– Это был такой странный сон, – говорит надломлено, еле слышно.
– Ты можешь мне его рассказать? – глажу ее по голове своей ладонью, успокаивая.
– Нет… Не было четкой картинки. Просто хаос, но одно постоянное чувство страха. Это ужасно жутко.
Сильней обнимаю ее и целую в висок.
– Это уже третью ночь подряд, Мил, – напоминаю ей мягко.
– Знаю, – ощущаю ее дыхание на своей шее.
– Может сходить к терапевту?
– Думаешь?
– Почему нет? Если тебя что-то беспокоит, то лучше это решить сразу.
– Хорошо, я запишусь. Но знаешь, внутри такое чувство плохое. Не знаю, как описать. Подташнивает от волнения какого-то.
– Твое волнение проявляется каждый раз, когда у меня смена, родная, – улыбаюсь.
Жена поднимает голову и смотрит на меня долгим волнительным взглядом.
– Ты же не в банке работаешь.
– Да. Твой муж спасатель.
– Поэтому пообещай мне…
Я не даю ей договорить и прижимаюсь к ее притягательным губам своими.
– Обещаю, быть очень осторожным.
Целую неторопливо, растягивая момент, разделенный на двоих.
– Я сохраню твое обещание.
– Хорошо, – отвечаю и принимаюсь снова целовать, пока не замечаю часы на ее тумбочке у кровати:
– Через три минуты зазвонит будильник. Будем вставать?
– Не-а, мы поваляемся эти три минуты в обнимку, – отвечает она и накидывает на нас одеяло, накрывая им головы.
– Отличный план.
Смеюсь и притягиваю ее к себе плотнее, пока она забирается на мои бедра веселясь.
Я люблю ее долгие годы.
Она была студенткой факультета изобразительного искусства, когда я уже закончил свою службу и готовился работать в штате пожарных нашего города.
У нас были учения в институте, где училась Мила.
И когда на их паре случился «пожар» я спасал именно ее, влезая в окно на кране пожарной машины.
Эти секунды, пока нас спускали на землю, длились так долго, что их хватило влюбиться в эту прекрасную и очаровательную девушку раз и навсегда. О чем я не пожалел ни разу за прошедшие десять лет со дня свадьбы.
Когда будильник все же отвлекает нас от утренних объятий и ласк, мы с трудом и большой неохотой отрываемся друг от друга.
Вместе идем в ванную. Умываемся и приводим себя в порядок. И только потом выходим на кухню.
Мила ставит чайник. Я проверяю мультиварку, которая уже источает аромат аппетитной каши.
– Готово?
– Ага.
– Тогда я за дочерью.
– Удачи, – кидаю ей вдогонку и смеюсь.
Наша дочь – это единственный знакомый мне ребенок и человек, который просто ненавидит просыпаться по утрам. А ей на минутку восемь лет.

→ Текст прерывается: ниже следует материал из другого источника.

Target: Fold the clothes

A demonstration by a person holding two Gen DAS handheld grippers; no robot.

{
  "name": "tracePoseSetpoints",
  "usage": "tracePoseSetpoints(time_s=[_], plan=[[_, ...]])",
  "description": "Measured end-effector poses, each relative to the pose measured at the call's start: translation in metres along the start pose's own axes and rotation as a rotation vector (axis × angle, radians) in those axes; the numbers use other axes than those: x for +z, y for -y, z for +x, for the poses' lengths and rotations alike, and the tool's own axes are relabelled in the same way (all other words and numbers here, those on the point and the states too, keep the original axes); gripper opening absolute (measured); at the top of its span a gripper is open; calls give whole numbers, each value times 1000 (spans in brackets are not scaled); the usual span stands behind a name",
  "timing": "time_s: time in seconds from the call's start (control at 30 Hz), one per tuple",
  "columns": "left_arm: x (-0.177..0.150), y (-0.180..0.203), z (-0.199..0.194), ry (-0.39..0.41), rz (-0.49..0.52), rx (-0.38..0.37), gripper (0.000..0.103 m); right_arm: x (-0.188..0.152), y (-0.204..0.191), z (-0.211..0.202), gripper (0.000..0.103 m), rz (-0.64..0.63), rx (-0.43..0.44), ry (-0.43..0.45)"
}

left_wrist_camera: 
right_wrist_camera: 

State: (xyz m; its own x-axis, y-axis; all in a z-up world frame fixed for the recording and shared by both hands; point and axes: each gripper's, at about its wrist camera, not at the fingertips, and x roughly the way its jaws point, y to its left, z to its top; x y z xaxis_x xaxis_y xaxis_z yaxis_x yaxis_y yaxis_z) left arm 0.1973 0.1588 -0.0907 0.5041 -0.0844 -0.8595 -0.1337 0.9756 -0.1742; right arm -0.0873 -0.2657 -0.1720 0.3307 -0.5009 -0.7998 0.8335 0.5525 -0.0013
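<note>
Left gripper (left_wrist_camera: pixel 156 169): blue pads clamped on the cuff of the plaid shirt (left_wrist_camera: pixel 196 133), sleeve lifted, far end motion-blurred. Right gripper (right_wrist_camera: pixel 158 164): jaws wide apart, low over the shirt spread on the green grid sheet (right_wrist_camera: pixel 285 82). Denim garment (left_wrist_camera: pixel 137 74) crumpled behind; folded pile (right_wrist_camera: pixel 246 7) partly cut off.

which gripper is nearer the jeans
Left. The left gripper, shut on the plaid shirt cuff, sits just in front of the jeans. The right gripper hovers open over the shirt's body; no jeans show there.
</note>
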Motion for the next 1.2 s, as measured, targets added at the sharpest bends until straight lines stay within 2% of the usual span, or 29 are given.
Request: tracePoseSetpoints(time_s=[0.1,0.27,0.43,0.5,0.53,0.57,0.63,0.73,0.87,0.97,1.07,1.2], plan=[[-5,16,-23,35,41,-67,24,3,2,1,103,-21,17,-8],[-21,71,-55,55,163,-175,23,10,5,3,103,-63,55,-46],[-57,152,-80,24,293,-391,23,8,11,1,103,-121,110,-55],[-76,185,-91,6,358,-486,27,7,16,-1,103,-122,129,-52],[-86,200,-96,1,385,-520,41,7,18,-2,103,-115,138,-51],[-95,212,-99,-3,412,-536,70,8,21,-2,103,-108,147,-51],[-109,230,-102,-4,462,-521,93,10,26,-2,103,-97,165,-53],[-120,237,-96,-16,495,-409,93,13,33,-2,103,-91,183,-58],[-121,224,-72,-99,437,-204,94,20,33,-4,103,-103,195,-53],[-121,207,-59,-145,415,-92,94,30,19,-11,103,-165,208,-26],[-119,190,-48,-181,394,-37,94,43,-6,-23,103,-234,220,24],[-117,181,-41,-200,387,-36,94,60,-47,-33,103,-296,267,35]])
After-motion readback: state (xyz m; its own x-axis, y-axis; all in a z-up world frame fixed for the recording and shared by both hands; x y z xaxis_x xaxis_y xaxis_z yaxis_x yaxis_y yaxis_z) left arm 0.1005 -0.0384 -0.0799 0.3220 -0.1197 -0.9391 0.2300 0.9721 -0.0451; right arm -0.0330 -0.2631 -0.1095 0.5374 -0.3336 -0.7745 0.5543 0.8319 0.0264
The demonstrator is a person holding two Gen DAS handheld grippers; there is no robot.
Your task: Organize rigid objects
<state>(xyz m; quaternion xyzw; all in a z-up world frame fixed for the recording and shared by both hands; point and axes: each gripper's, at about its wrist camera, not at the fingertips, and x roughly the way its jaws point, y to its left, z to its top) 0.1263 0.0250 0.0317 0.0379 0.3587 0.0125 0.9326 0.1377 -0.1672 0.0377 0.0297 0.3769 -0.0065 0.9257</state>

До меня доносится голос Милы, которая просит просыпаться Оксану, а та в ответ умоляет об одной минутке.
Каша успевает остыть, когда две любые девочки появляются на кухне.
Дочь, хмуро смотря на тарелку, садится за стол и неохотно ест.
– Доброе утро, – смеясь здороваюсь с ней.
– Когда уже лето?
– Сейчас апрель, посчитай.
– Не хочу, – бормочет под нос и берется за стакан с чаем. – Мам, мне кажется, я заболела.
– А ты знала, что не только любопытной Варваре оторвали нос на базаре, но и лживой.
– Папа, – возмущается она.
– Милая, я тоже люблю поспать, но есть вещи, которые неизменны. Завтракай и пойдем собираться в школу.
О да, дочь у нас с характером.
К восьми мы уже одетые спускаемся в лифте на улицу.
Оксана отошла от пробуждения и окончательно проснулась, жена выглядит свежей, но в глазах плещется тревога.
Протягиваю руку и, найдя ее ладонь, сжимаю ее.
Мила улыбается, но это просто губы, растянутые в улыбке, а не состояние души.
Она и правда последнюю неделю ведет себя странно с этими снами. И меня это беспокоит.
Я помню, как ей снился сон, что ее отец умирает. Это было пять лет назад. Но когда, однажды проснувшись утром нам позвонила ее мать и сказала, что произошло, Мила стала прислушиваться к своим снам. В подобное верить сложно, но, когда оно происходит на твоих глазах, ты меняешь свою точку зрения.